- **Problem to solve**: Find all the lines in the entries below that hold the word "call" and copy them.

- **Source data**:
----------------
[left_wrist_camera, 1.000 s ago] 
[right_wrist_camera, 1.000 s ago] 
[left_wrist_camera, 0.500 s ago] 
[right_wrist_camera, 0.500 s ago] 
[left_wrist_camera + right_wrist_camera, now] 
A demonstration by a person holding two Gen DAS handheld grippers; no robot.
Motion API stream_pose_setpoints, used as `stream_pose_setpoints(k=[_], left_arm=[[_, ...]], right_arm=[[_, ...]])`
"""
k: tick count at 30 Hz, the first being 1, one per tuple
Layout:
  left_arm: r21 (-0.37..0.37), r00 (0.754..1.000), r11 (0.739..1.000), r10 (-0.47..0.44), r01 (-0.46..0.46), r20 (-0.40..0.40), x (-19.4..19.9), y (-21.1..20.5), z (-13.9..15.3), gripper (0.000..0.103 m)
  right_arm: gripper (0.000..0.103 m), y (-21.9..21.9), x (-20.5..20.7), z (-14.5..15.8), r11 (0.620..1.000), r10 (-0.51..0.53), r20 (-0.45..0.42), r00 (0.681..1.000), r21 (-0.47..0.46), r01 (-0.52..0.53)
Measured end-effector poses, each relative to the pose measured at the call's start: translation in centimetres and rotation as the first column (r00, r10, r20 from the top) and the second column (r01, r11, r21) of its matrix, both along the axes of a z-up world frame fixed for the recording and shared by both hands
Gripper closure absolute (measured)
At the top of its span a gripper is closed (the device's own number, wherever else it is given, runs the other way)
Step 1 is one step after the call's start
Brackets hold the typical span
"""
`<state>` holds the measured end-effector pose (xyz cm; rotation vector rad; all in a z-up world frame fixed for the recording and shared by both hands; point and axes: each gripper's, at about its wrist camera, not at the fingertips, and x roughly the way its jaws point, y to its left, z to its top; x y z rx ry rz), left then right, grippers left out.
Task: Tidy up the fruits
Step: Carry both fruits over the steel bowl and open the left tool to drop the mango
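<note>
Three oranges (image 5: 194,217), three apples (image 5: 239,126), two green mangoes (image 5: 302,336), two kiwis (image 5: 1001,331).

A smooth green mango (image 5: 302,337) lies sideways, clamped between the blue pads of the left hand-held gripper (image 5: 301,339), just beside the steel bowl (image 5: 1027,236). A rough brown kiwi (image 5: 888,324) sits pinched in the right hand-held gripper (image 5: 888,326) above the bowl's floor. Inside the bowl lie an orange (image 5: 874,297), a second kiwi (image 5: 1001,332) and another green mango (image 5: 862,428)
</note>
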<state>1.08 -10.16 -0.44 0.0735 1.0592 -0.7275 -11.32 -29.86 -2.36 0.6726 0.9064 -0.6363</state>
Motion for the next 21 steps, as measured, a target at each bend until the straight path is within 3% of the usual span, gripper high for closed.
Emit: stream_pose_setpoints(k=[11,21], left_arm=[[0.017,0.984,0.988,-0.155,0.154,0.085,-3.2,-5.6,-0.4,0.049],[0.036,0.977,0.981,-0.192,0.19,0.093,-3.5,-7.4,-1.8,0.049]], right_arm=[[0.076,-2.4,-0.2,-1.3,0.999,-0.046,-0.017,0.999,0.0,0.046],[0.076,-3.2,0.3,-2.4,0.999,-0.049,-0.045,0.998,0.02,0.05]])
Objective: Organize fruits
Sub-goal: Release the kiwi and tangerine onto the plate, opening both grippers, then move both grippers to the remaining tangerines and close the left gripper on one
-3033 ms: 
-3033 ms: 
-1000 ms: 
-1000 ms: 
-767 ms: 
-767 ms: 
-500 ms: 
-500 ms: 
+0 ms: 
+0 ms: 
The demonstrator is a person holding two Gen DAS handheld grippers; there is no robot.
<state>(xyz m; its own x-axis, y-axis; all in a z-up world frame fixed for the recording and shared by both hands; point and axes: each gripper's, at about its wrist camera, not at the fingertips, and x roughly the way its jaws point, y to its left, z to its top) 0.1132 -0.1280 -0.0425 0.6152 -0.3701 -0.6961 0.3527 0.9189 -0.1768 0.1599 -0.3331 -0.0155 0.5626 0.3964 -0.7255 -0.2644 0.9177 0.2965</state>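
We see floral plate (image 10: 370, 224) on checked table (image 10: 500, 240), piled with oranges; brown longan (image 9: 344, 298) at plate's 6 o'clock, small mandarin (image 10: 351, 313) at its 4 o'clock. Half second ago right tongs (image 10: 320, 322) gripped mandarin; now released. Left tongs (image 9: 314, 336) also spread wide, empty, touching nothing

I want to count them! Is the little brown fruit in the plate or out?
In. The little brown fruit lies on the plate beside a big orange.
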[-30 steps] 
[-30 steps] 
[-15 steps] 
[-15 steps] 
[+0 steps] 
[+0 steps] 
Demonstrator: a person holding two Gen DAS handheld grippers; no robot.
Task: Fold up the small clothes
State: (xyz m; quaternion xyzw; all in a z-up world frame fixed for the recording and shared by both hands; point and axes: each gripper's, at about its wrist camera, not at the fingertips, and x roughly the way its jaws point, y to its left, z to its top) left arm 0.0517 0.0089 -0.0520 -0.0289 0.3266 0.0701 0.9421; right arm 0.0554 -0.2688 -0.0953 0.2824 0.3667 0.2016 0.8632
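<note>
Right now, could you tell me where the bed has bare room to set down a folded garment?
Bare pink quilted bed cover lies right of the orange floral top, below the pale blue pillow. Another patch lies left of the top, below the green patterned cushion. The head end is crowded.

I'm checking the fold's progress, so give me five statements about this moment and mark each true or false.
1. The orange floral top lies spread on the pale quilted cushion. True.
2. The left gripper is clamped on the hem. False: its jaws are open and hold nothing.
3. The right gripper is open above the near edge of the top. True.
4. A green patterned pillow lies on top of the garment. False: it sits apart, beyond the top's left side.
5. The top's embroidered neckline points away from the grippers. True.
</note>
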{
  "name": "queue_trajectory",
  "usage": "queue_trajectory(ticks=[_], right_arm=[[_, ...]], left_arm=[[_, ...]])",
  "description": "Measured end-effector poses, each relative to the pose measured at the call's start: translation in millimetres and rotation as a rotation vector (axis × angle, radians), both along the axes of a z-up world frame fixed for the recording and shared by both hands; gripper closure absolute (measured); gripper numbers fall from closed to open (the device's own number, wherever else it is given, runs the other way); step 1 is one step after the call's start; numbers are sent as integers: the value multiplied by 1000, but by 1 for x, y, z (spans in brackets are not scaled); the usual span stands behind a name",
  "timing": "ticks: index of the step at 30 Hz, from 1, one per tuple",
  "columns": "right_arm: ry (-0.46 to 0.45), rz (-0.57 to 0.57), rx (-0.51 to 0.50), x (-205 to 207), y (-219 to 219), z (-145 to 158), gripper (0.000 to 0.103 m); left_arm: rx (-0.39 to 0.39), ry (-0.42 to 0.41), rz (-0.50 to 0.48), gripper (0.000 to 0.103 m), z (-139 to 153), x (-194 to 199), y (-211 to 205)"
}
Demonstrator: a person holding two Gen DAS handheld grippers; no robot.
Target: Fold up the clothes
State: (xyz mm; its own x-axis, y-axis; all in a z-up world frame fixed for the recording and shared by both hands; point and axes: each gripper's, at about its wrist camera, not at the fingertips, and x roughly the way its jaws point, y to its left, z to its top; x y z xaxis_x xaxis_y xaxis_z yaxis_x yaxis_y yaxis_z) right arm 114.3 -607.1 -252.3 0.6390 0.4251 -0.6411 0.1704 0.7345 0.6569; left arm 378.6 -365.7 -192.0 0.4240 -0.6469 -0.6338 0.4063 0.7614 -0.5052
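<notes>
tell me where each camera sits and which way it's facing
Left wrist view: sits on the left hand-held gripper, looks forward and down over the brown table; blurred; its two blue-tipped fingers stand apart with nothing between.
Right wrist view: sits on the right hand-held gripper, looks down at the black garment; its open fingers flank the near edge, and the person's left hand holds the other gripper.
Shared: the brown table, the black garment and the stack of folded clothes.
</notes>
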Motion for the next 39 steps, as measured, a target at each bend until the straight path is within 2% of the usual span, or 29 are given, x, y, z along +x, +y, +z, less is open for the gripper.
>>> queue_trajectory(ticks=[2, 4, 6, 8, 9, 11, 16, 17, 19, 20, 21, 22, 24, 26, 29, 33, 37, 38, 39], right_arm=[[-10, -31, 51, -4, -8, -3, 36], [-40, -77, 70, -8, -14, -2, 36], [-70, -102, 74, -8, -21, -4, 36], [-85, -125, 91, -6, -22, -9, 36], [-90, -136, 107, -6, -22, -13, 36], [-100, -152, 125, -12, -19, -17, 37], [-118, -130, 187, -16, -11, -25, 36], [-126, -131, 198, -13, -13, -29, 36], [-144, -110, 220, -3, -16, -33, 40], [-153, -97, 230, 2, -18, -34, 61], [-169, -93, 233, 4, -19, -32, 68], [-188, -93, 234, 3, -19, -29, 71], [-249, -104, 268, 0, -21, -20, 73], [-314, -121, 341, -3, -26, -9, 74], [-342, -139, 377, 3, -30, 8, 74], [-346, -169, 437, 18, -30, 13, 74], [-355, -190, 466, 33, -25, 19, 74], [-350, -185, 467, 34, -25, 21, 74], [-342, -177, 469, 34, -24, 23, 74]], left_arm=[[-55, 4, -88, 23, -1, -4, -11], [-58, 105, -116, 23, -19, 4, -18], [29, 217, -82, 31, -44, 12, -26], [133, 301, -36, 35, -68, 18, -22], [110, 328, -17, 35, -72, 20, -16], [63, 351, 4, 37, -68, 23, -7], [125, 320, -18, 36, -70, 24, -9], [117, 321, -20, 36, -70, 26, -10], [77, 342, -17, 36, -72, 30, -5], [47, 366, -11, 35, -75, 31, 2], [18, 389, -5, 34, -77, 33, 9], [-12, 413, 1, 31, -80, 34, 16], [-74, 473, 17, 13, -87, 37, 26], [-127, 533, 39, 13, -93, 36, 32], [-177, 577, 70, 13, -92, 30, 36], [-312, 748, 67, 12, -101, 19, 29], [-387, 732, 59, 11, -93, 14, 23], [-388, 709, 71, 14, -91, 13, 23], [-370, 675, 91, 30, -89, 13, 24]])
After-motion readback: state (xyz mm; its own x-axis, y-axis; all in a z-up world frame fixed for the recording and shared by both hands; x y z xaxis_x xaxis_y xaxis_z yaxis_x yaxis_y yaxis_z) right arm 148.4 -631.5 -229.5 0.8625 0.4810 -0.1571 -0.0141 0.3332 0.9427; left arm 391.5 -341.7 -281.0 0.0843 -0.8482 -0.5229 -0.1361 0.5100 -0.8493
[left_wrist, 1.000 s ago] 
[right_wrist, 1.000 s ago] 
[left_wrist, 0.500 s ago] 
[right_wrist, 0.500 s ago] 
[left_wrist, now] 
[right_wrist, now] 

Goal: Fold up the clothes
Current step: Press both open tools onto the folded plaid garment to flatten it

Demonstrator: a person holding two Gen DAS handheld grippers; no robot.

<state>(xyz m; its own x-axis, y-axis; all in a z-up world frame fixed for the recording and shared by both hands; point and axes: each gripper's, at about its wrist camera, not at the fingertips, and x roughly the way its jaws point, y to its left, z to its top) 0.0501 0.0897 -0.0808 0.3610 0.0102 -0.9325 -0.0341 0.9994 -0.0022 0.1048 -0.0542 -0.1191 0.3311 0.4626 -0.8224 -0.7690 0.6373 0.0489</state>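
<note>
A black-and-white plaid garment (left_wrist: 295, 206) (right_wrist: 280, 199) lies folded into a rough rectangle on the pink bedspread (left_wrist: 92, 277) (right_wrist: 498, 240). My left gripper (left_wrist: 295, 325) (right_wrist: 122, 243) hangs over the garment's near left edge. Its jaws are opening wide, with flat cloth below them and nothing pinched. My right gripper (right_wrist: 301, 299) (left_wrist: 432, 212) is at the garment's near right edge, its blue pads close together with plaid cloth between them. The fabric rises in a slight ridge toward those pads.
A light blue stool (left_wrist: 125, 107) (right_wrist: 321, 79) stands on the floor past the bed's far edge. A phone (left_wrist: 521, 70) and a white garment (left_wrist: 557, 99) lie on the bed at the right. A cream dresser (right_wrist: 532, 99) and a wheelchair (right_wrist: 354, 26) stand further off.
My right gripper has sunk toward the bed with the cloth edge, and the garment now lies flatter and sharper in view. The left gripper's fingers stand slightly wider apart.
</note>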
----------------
- **Solution for this problem**:
Measured end-effector poses, each relative to the pose measured at the call's start: translation in centimetres and rotation as the first column (r00, r10, r20 from the top) and the second column (r01, r11, r21) of its matrix, both along the axes of a z-up world frame fixed for the recording and shared by both hands
Step 1 is one step after the call's start
  "description": "Measured end-effector poses, each relative to the pose measured at the call's start: translation in millimetres and rotation as a rotation vector (axis × angle, radians), both along the axes of a z-up world frame fixed for the recording and shared by both hands; gripper closure absolute (measured); gripper numbers fall from closed to open (the device's own number, wherever else it is given, runs the other way); step 1 is one step after the call's start; numbers are sent as integers: the value multiplied by 1000, but by 1 for x, y, z (spans in brackets are not scaled); the usual span stands behind a name",

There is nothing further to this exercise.